While Ireland has a storied history and a vibrant culture, it’s never been well-known for its cars, especially when compared to other European nations. (It has turned out its fair share of car lovers, however, such as Cool Rides Online featured member Chevyv8). In fact, the history of the automotive industry in Ireland has more downs than ups. (This could also be said of many of the people I saw on the sidewalk this weekend in Boston).
One of Ireland’s first attempts at entering the automotive market began in the 1950s, when an American businessman named William Curtis founded Shamrock Motors. His intent was to craft a four-seat convertible that would make its way to the United States.
Overall, the company produced only eight units before it went belly up. Today, there are said to be only four models of The Shamrock Car – the name of the company’s only model – remaining, making them a valuable collector’s item, if only for the novelty factor. Similarly, the TMC Costin, a short-lived sports car, made a small splash in the 1980s, around the same time “Splash” was on the big screen.

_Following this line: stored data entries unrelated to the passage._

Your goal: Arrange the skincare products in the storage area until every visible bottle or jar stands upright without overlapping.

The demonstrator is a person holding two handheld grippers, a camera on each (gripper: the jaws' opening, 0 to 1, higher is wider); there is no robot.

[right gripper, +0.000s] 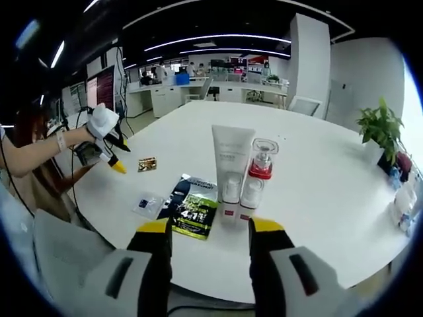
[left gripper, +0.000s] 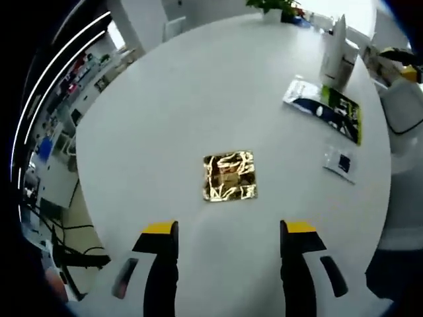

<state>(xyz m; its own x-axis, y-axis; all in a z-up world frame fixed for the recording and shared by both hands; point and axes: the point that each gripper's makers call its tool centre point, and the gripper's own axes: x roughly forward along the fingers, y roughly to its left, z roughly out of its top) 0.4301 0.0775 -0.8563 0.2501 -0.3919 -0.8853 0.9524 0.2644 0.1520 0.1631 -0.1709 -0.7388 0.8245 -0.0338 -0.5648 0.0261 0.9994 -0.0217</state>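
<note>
Big round white table [left gripper: 198,99] with the skincare stuff bunched near one edge. In the right gripper view, a white tube [right gripper: 230,173] standing upright cap-down, touching a clear bottle with a red collar [right gripper: 256,177] on its right, both just past the right gripper [right gripper: 210,234] — jaws apart, nothing between them, hovering at the table edge. Just left of the tube, a dark and green sachet [right gripper: 193,206] lying flat, then a small clear packet [right gripper: 147,203] beside that, and farther back a gold foil square [right gripper: 147,164] on its own. Off to the left, a person's gloved hand [right gripper: 102,125] holding the left gripper [right gripper: 116,164], yellow tips aimed down near the gold square. From the left gripper view, left gripper [left gripper: 229,232] also spread open and empty, gold foil square [left gripper: 229,176] flat on the table just ahead of the jaws — nothing blocking it. Sachet [left gripper: 325,107] and small packet [left gripper: 340,162] well off to the right, the white tube [left gripper: 338,54] upright beyond them, potted plant [left gripper: 276,8] at the far rim.
</note>
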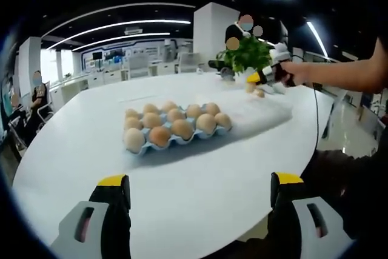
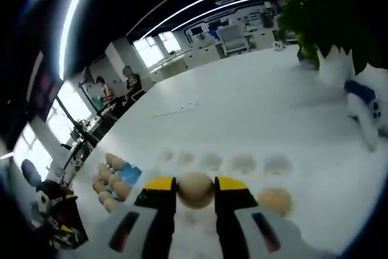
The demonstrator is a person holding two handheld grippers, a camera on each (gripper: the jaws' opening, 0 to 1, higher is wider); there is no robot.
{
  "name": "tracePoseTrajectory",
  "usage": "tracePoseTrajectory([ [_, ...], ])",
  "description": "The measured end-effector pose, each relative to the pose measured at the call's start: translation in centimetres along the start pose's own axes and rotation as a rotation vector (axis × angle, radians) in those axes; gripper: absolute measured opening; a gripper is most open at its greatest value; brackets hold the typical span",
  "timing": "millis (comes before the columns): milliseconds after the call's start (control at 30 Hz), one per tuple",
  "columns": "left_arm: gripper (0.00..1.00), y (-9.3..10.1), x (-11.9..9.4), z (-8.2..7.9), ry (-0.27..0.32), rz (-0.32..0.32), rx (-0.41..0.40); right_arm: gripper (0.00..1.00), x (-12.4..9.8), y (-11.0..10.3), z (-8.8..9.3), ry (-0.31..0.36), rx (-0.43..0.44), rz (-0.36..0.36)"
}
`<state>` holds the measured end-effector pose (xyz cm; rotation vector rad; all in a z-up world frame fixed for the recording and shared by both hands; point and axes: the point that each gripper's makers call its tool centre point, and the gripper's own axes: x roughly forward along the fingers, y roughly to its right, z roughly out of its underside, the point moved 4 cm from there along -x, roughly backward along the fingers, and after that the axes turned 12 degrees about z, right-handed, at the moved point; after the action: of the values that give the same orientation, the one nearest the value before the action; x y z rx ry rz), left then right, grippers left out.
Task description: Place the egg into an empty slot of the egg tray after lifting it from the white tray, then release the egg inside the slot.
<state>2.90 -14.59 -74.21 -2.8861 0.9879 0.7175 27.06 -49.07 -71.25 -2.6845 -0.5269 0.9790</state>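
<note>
A blue egg tray [image 1: 140, 149] holding several brown eggs [image 1: 182, 128] lies mid-table, ahead of my left gripper [image 1: 199, 185], whose jaws stand wide open with nothing between them. At the far right a person's hand holds my right gripper [image 1: 259, 77] over the white tray [image 1: 274, 111]. In the right gripper view, my right gripper [image 2: 195, 185] is shut on a brown egg [image 2: 195, 190] over the white tray [image 2: 242, 163], which shows several empty dimples. Another egg [image 2: 274, 200] rests on it just to the right. The egg tray [image 2: 131, 175] lies to the left, with bare blue showing.
A green potted plant [image 1: 245, 54] stands beyond the white tray, and a white and blue object [image 2: 365, 106] lies near it. The big white table [image 1: 91, 119] curves away at its left edge. Seated people and office desks are in the background.
</note>
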Motion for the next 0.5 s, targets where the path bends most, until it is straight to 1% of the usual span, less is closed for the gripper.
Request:
tracePoseTrajectory([
  [167, 0.98, -0.2, -0.2, -0.2, 0.009, -0.008, -0.003, 0.24, 1.5, -2.6, 0.1, -0.02, 0.031, -0.06],
  [267, 0.98, -0.3, -0.4, -0.2, 0.015, -0.01, -0.002, 0.24, 2.5, -4.8, 0.1, -0.028, 0.047, -0.103],
  [367, 0.98, -0.2, -0.5, -0.2, 0.012, -0.007, -0.001, 0.25, 3.4, -6.4, 0.2, -0.037, 0.06, -0.137],
  [400, 0.98, -0.2, -0.5, -0.1, 0.011, -0.008, -0.001, 0.25, 3.9, -7.6, 0.4, -0.048, 0.059, -0.161],
  [467, 0.98, -0.2, -0.7, -0.1, 0.011, -0.01, -0.001, 0.25, 4.4, -8.5, 0.5, -0.059, 0.067, -0.173],
  [500, 0.98, -0.3, -0.7, -0.1, 0.013, -0.012, -0.003, 0.25, 4.8, -9.4, 0.7, -0.065, 0.067, -0.19],
])
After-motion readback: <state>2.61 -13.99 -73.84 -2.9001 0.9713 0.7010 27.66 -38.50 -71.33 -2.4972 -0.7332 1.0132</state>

The most notable production that took place in Ireland was completed by the Delorean Motor Company. The car, which is best known from its use in the cinema classic “Back to the Future,” was manufactured in Ireland, with the first car debuting in 1981.
Soon after, due to a lack of sales and production problems, the country’s most notable entry in the automotive world ceased production. To this day, however, more than 8,500 of the roughly 8,700 cars ever manufactured in Ireland are Deloreans, according to Jalopnik.com, making it the most notable contribution of the country to auto enthusiasts to date.